Directions: Leaving the pictures aside, reproduce the data in full and word for word.

Recorded information:
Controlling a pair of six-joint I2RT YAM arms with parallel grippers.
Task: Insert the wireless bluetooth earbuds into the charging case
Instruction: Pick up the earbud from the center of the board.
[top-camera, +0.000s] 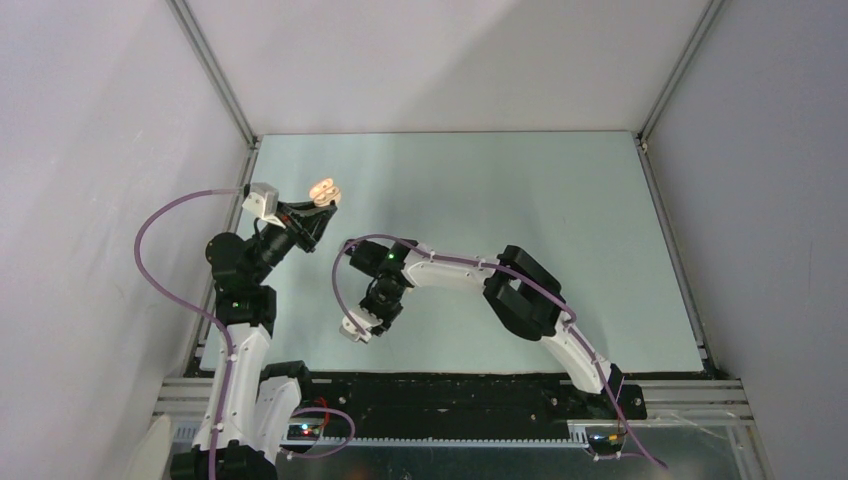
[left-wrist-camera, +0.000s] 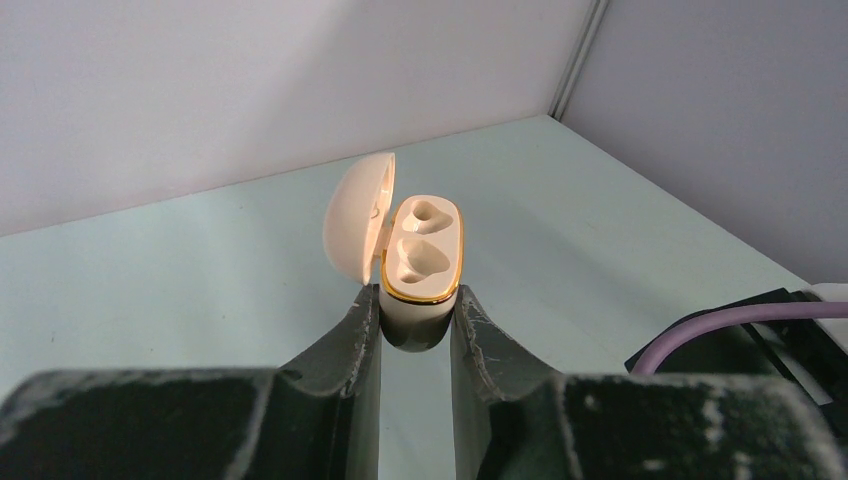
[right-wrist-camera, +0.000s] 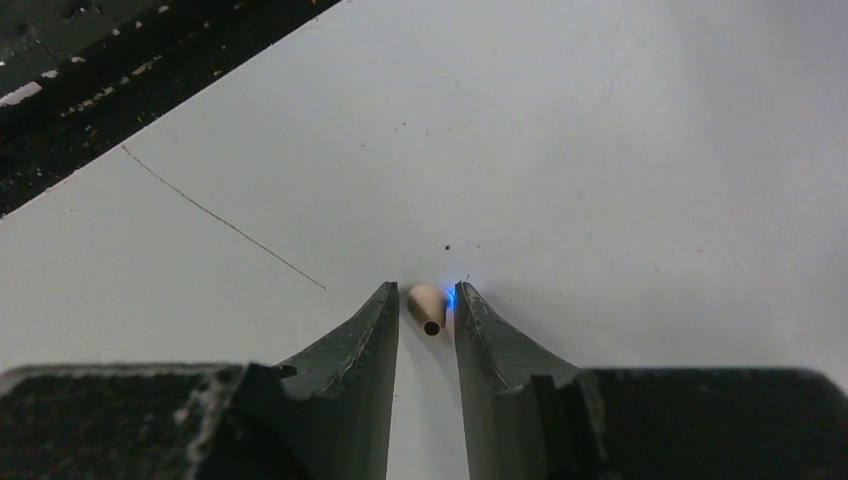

Answer box:
Controlling a pair of six-joint I2RT YAM arms with parallel grippers.
Task: Insert the wireless bluetooth earbuds into the charging case
Instruction: Pick up the earbud from the center of the board.
[top-camera, +0.000s] 
[left-wrist-camera, +0.000s] 
[right-wrist-camera, +0.000s] 

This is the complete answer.